§ **DIRECTIONS FOR THIS TASK**:
The expected output is an exact copy of the lines from the one containing "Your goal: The" to the final line below, minus any pictures.

§ **DATA**:

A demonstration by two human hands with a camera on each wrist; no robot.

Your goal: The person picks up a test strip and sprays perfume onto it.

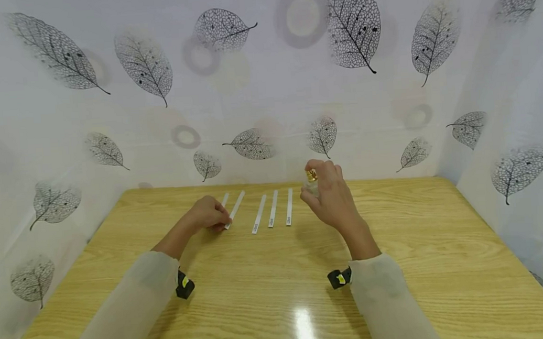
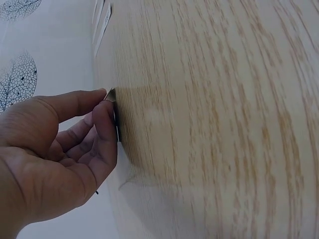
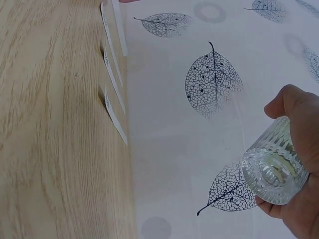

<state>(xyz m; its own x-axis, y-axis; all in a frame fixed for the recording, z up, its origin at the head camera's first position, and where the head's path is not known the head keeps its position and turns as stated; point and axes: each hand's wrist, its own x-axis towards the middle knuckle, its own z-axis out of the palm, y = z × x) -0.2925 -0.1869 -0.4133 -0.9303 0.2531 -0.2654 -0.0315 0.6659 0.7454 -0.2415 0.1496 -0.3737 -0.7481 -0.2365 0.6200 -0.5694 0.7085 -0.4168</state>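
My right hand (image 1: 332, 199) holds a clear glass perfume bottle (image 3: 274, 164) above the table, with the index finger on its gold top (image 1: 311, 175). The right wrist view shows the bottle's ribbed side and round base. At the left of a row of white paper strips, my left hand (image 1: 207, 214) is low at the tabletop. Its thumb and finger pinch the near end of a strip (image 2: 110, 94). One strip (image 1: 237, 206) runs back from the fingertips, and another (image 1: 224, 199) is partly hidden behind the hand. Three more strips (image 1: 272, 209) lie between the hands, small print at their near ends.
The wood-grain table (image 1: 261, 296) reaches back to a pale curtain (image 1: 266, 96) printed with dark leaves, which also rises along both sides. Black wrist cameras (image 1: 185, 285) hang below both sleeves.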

§ **TASK RESPONSE**:
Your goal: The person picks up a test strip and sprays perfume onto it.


<state>(xyz m; its own x-axis, y-axis; all in a frame fixed for the recording, z up, its origin at the head camera's first position, and where the head's path is not known the head keeps its position and turns as stated; point and axes: each hand's wrist, its own x-axis towards the middle knuckle, its own z-axis out of the palm, y = z × x) -0.2925 -0.1869 -0.4133 -0.9303 0.2531 -0.2654 -0.0315 0.6659 0.7454 -0.2415 0.1496 -0.3737 -0.7481 -0.2365 0.6200 -0.5694 0.7085 -0.4168</state>
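My right hand (image 1: 332, 199) holds a clear glass perfume bottle (image 3: 274, 164) above the table, with the index finger on its gold top (image 1: 311, 175). The right wrist view shows the bottle's ribbed side and round base. At the left of a row of white paper strips, my left hand (image 1: 207, 214) is low at the tabletop. Its thumb and finger pinch the near end of a strip (image 2: 110, 94). One strip (image 1: 237, 206) runs back from the fingertips, and another (image 1: 224, 199) is partly hidden behind the hand. Three more strips (image 1: 272, 209) lie between the hands, small print at their near ends.
The wood-grain table (image 1: 261, 296) reaches back to a pale curtain (image 1: 266, 96) printed with dark leaves, which also rises along both sides. Black wrist cameras (image 1: 185, 285) hang below both sleeves.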

No additional output will be given.